Each encrypted value is also associated with a 20-byte integrity check. This is not applicable if you have encrypted columns using the NOMAC
parameter. Also, if data has been encrypted with salt, then each encrypted value requires an additional 16 bytes of storage.
The maximum storage overhead for each encrypted value is 52 bytes.
Security considerations for Transparent Data Encryption (TDE) operate within the broader arena of total system security. As a security administrator, you must identify the levels of risk to be addressed and the degrees of sensitivity of data maintained by the site. Costs and benefits must be evaluated for the alternative methods of achieving acceptable protections. In many cases, it makes sense to have separate security administrators, a separate wallet for TDE, and protected backup procedures for encrypted data. Having a separate wallet for TDE permits auto-login for other Oracle components but preserves password protection for the TDE wallet.

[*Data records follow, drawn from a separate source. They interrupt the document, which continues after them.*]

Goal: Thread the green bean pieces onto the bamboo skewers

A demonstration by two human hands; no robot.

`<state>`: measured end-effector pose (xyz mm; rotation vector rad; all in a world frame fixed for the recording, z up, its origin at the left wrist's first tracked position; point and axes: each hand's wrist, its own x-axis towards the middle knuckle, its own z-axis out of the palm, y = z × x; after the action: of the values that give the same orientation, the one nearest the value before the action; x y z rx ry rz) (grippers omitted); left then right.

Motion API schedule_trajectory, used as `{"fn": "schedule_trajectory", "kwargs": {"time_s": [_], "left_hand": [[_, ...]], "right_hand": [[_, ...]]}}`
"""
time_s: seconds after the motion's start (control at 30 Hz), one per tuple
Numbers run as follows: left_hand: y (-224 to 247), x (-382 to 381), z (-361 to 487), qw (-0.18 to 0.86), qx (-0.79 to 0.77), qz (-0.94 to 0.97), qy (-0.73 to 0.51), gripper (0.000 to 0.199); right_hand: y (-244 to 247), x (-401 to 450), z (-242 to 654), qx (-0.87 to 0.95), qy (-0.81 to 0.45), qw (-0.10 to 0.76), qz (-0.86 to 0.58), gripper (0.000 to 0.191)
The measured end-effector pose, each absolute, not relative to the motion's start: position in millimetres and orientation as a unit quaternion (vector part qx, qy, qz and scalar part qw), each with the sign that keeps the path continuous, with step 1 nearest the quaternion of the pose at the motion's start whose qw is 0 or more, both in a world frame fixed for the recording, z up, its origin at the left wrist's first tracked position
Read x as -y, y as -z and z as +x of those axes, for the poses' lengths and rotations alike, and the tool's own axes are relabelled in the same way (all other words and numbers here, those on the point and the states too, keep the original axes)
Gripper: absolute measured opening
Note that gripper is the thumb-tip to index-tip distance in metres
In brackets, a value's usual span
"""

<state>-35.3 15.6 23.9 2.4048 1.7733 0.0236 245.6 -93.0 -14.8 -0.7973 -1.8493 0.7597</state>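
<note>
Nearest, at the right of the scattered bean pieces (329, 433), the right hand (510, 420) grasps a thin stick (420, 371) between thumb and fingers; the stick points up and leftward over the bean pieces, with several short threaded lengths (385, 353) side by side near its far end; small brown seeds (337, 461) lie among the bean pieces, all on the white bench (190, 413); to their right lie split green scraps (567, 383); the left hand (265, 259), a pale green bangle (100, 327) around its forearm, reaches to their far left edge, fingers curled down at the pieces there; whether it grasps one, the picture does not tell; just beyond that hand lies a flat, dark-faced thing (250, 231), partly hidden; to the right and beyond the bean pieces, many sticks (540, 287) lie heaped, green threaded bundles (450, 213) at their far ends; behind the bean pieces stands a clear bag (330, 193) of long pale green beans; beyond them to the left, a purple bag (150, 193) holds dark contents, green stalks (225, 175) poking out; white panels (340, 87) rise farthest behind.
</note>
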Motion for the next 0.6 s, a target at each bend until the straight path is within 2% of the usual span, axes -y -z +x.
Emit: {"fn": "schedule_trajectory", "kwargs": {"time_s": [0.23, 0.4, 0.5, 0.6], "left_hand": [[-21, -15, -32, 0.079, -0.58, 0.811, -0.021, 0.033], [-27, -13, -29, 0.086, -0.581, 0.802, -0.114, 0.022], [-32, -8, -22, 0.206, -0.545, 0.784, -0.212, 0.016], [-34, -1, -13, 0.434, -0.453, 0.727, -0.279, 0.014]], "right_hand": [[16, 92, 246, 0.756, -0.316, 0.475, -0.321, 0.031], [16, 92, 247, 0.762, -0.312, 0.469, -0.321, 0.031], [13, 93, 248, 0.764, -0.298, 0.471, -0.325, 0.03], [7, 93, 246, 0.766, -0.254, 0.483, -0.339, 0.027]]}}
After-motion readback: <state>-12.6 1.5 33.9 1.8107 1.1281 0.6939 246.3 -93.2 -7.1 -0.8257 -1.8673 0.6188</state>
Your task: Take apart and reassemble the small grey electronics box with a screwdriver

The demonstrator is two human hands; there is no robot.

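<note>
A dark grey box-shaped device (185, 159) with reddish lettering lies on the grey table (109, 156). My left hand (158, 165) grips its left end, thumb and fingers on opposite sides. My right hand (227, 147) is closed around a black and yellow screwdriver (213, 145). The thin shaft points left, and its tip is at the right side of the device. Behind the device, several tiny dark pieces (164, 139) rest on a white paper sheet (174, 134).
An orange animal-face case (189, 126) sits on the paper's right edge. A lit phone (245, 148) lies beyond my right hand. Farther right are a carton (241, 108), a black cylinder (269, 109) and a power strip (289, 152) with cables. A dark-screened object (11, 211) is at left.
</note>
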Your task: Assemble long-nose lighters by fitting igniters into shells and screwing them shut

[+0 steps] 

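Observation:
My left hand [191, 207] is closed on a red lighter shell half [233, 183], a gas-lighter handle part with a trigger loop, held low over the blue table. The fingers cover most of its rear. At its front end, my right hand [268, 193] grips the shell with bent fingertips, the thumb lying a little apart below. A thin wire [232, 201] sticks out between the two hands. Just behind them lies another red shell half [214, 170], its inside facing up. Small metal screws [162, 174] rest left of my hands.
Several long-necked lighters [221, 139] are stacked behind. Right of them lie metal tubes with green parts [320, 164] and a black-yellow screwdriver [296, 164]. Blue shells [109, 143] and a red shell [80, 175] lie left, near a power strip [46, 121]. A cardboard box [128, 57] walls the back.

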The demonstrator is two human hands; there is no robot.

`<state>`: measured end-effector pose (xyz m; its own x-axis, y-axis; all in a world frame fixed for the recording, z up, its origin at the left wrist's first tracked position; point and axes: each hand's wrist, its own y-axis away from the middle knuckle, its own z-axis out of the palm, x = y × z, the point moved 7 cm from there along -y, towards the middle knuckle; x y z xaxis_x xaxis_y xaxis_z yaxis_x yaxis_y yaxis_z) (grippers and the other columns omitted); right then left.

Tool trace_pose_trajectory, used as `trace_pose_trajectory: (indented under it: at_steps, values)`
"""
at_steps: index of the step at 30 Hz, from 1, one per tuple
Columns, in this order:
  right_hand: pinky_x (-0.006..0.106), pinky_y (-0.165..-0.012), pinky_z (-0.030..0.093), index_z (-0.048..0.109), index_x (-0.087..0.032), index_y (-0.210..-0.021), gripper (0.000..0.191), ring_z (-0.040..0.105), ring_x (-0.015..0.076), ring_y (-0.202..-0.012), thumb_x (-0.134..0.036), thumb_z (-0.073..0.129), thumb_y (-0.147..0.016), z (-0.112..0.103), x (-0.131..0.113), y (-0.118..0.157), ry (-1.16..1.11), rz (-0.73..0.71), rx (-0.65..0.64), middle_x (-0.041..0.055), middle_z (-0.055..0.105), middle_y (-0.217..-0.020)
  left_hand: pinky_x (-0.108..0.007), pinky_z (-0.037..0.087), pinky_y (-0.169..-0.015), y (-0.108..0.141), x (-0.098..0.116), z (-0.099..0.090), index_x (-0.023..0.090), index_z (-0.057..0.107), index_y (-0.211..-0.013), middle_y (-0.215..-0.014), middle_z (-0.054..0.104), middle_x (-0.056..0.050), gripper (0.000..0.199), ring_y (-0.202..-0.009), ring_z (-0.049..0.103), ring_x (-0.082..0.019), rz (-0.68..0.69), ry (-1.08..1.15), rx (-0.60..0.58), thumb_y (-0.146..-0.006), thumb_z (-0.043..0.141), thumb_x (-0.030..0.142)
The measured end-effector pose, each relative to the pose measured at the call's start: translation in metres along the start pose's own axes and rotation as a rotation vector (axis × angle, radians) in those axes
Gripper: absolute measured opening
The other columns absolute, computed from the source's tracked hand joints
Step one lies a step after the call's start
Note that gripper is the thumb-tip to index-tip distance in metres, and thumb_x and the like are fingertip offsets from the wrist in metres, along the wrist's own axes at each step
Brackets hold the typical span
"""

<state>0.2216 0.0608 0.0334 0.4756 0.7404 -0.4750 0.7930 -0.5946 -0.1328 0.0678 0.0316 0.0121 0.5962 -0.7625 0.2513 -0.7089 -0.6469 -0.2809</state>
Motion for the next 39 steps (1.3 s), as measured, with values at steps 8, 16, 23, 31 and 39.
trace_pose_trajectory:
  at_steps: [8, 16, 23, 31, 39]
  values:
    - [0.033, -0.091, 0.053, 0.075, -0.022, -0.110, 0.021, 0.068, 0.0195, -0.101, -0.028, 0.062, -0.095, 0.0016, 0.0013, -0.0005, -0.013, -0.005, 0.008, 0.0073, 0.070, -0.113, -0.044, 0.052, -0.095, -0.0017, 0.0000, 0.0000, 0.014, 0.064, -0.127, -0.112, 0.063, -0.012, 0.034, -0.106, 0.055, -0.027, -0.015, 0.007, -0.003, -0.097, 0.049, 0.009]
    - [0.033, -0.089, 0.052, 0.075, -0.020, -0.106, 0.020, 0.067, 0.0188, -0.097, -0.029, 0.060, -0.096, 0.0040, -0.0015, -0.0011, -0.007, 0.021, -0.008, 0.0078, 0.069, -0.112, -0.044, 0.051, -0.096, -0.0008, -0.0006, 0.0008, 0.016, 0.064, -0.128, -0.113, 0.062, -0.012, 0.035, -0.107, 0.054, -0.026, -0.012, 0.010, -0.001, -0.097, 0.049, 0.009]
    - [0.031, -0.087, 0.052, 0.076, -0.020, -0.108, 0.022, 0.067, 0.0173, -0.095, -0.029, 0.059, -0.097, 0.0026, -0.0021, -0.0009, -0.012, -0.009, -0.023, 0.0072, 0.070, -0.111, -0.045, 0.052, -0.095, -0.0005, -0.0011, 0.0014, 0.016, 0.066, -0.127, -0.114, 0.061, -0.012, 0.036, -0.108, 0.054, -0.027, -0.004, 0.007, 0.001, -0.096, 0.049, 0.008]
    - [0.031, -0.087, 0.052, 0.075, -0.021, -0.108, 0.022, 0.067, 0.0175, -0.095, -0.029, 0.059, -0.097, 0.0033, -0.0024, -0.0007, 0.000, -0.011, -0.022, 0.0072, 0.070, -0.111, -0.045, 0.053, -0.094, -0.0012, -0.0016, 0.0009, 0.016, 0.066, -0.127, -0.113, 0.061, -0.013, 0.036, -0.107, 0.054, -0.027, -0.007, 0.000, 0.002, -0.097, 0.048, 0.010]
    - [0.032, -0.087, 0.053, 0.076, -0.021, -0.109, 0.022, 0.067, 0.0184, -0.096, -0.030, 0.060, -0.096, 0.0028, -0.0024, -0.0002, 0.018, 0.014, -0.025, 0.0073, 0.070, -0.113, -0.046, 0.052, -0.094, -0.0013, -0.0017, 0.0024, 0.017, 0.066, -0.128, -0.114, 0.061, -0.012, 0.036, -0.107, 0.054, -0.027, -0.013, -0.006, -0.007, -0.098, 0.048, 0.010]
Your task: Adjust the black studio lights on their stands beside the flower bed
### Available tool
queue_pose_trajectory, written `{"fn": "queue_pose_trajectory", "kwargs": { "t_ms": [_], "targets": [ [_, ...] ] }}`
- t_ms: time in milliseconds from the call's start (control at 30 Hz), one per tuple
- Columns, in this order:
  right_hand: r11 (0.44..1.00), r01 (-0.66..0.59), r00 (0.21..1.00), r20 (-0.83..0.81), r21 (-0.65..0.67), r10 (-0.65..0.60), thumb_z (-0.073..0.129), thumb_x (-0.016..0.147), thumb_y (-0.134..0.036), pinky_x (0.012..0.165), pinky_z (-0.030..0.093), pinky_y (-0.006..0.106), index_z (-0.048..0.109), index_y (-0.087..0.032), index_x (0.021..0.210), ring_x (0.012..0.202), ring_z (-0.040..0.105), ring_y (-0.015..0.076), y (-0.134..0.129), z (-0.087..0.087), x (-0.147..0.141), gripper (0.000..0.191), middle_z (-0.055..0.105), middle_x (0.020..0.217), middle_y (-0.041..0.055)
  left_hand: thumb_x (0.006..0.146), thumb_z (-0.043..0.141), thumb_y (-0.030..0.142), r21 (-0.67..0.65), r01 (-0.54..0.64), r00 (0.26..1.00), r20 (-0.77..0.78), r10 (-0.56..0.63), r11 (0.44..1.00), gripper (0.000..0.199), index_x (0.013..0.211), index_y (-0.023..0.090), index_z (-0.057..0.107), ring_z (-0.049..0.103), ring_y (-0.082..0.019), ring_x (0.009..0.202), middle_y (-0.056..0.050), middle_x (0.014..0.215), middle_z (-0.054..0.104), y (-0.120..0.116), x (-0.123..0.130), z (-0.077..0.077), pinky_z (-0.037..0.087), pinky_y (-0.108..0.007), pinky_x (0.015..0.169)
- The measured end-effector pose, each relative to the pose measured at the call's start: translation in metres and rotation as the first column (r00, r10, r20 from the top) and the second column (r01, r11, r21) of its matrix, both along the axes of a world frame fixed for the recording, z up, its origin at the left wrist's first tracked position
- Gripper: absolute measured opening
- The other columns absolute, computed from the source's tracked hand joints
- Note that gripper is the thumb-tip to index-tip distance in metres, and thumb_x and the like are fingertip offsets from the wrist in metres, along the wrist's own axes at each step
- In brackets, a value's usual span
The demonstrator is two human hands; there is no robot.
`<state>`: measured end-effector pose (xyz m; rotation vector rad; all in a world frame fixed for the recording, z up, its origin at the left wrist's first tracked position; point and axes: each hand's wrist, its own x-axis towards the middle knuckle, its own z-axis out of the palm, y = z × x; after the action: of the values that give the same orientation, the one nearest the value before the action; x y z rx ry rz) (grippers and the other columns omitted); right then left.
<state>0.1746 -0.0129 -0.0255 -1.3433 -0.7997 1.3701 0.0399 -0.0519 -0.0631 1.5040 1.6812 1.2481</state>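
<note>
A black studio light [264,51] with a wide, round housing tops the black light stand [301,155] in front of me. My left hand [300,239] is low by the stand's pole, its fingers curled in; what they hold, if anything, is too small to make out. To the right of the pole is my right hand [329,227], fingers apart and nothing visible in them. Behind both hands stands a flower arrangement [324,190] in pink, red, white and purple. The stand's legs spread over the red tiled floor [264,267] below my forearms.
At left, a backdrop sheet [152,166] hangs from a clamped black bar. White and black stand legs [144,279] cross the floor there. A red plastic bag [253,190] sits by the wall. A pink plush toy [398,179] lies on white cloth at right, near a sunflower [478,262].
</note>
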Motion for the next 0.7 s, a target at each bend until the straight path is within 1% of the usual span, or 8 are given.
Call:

Additional security considerations apply to normal database and network operations when using TDE. Encrypted column data stays encrypted in the data files, undo logs, redo logs, and the buffer cache of the system global area (SGA). However, data is decrypted during expression evaluation, making it possible for decrypted data to appear in the swap file on the disk. Privileged operating system users can potentially view this data.
Column values encrypted using TDE are stored in the data files in encrypted form. However, these data files may still contain some clear-text fragments, called ghost copies, left over by past data operations on the table. This is similar to finding data on the disk after a file has been deleted by the operating system.
Old clear-text fragments may be present for some time until the database overwrites the blocks containing such values. If privileged operating system users bypass the access controls of the database, they might be able to directly access these values in the data file holding the tablespace. You can use the following procedure to minimize this risk:
Create a new tablespace in a new data file. You can use the CREATE TABLESPACE
statement.
Move the table containing encrypted columns to the new tablespace. You can use the ALTER TABLE.....MOVE
statement. Repeat this step for all objects in the original tablespace.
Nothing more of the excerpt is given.